> **Assignment**
Across the entries below, count the lines in which the word "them" occurs. Reply with the count alone.

[Entries taken from a collection]
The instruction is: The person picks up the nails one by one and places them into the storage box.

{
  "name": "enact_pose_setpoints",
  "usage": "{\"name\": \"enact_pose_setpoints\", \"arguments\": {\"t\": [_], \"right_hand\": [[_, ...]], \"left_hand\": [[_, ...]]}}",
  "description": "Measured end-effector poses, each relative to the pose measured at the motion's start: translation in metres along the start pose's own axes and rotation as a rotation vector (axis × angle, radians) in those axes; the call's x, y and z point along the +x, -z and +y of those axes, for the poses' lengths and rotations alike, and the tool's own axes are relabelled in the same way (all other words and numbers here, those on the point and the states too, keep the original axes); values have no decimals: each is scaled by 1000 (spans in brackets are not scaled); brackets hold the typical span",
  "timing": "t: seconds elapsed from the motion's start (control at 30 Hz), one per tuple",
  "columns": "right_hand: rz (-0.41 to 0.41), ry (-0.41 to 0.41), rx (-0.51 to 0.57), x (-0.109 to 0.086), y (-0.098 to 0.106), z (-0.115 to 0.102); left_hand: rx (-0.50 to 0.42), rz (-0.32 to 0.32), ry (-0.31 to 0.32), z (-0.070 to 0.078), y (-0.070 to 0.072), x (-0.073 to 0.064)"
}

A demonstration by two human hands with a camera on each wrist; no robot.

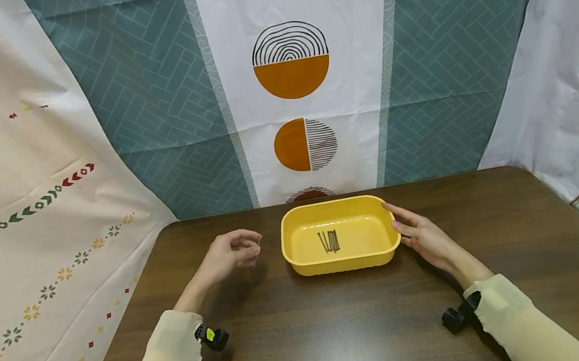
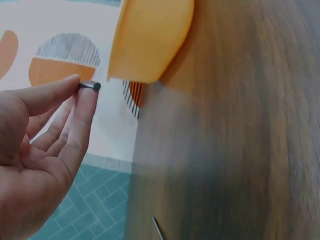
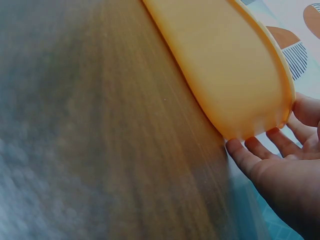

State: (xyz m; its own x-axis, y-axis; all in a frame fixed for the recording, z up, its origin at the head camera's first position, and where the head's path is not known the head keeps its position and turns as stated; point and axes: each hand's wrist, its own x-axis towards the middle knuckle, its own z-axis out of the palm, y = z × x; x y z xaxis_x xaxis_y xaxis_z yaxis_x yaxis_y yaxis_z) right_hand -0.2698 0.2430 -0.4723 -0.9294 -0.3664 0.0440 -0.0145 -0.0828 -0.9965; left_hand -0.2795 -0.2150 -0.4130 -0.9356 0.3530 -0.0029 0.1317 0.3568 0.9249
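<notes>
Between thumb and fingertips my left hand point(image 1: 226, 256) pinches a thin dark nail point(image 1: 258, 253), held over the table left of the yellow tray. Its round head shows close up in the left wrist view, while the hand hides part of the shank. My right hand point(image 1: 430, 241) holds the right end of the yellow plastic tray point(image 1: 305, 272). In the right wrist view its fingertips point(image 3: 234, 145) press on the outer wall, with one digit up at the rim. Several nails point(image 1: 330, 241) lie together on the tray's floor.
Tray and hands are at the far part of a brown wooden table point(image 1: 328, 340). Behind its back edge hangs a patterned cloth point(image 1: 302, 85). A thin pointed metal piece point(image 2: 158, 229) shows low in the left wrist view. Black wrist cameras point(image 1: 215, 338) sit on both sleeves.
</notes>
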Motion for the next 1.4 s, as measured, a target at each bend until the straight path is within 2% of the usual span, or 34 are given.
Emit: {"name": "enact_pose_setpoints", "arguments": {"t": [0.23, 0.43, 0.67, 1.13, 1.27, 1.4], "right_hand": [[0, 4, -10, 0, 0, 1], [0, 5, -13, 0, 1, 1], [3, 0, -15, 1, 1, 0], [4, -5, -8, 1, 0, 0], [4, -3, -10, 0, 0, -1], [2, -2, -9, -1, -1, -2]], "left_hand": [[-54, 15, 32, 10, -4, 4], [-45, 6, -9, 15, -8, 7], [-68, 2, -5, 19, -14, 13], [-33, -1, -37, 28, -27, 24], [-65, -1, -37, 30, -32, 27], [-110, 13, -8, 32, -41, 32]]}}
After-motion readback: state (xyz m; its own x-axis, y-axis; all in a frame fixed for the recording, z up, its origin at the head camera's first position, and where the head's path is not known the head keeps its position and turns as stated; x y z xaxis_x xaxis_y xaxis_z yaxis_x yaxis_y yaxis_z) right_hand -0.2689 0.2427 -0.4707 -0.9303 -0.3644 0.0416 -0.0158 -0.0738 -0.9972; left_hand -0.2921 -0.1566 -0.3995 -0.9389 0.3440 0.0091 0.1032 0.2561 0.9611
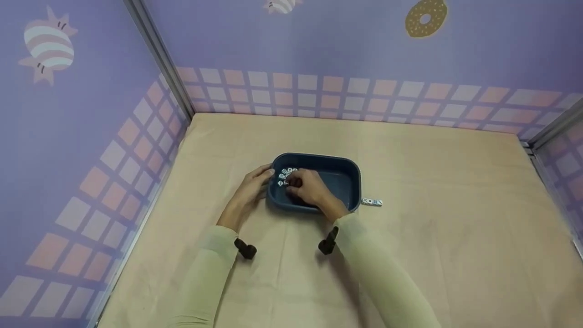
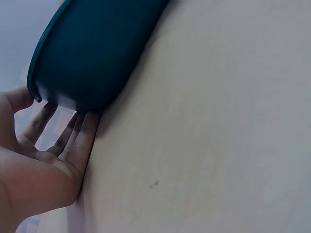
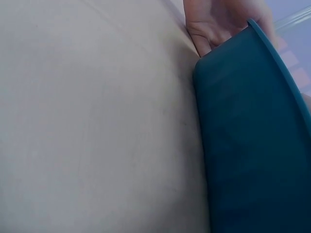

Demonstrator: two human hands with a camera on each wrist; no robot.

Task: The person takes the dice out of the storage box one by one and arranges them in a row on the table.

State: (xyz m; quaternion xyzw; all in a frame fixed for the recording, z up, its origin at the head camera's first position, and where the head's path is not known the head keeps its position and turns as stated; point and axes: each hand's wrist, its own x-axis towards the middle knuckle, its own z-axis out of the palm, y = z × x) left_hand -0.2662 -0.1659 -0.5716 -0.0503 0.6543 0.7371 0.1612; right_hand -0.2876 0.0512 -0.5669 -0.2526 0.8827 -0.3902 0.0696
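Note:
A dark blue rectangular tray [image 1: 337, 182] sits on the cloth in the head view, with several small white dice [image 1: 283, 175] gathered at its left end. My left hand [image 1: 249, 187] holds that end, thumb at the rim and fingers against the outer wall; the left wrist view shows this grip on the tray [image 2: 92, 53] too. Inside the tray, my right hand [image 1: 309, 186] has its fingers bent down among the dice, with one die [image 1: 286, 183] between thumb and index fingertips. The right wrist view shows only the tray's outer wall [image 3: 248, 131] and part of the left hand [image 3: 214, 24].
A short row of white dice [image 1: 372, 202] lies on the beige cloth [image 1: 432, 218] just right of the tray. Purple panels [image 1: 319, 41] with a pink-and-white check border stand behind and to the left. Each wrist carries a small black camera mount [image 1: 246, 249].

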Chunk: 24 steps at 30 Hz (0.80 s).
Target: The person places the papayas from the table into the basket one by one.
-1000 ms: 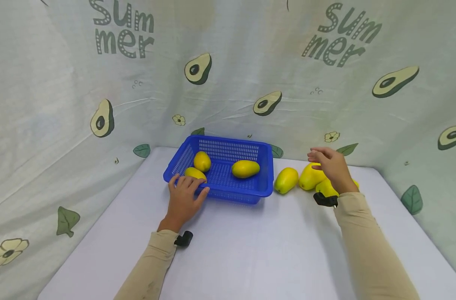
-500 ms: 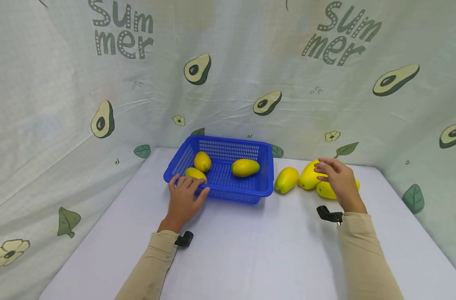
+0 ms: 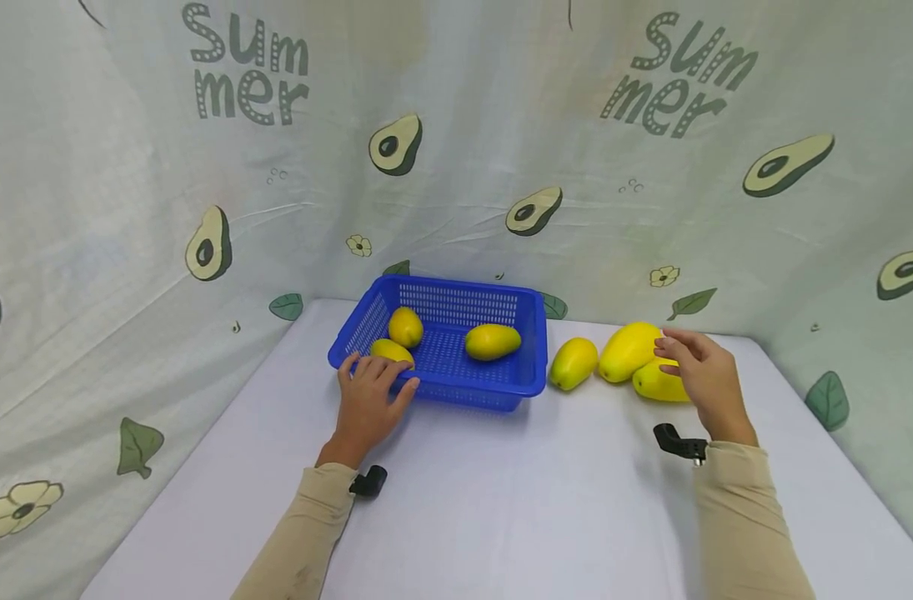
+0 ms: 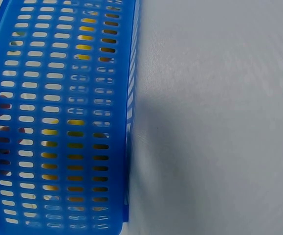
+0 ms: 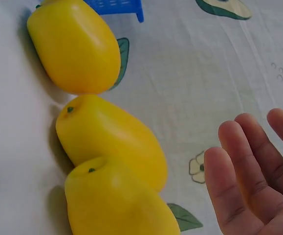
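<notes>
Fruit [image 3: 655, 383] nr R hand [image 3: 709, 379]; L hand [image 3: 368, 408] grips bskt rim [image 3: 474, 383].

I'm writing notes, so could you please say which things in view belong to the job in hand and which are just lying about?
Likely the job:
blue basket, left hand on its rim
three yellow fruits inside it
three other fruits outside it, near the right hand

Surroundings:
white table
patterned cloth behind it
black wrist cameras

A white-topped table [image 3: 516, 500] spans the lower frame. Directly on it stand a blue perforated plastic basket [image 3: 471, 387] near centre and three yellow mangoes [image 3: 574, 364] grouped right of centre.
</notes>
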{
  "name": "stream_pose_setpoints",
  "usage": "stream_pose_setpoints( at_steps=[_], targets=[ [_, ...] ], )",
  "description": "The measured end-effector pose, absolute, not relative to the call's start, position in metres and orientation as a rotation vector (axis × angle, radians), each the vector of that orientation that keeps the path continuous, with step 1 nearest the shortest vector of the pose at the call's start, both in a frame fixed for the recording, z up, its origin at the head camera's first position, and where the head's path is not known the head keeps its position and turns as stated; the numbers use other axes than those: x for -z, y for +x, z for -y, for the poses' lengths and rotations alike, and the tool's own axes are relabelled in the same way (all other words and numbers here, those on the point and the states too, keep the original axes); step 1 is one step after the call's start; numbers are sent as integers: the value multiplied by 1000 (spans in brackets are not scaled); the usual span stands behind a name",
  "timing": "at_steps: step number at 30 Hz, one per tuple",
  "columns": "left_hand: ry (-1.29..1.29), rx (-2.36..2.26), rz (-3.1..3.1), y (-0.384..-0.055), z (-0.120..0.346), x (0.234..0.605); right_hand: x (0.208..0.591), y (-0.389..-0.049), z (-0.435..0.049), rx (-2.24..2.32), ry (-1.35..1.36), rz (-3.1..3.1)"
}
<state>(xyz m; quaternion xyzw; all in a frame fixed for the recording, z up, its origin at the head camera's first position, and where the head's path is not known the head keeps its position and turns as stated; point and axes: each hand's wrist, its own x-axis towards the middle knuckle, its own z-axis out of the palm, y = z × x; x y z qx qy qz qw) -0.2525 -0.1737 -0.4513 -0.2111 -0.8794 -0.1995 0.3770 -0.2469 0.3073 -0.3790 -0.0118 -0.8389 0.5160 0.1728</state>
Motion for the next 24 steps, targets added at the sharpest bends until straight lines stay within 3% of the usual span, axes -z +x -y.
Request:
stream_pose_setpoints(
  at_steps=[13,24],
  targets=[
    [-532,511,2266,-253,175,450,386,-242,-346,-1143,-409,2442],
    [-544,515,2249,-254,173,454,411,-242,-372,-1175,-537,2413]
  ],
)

> **Response area**
2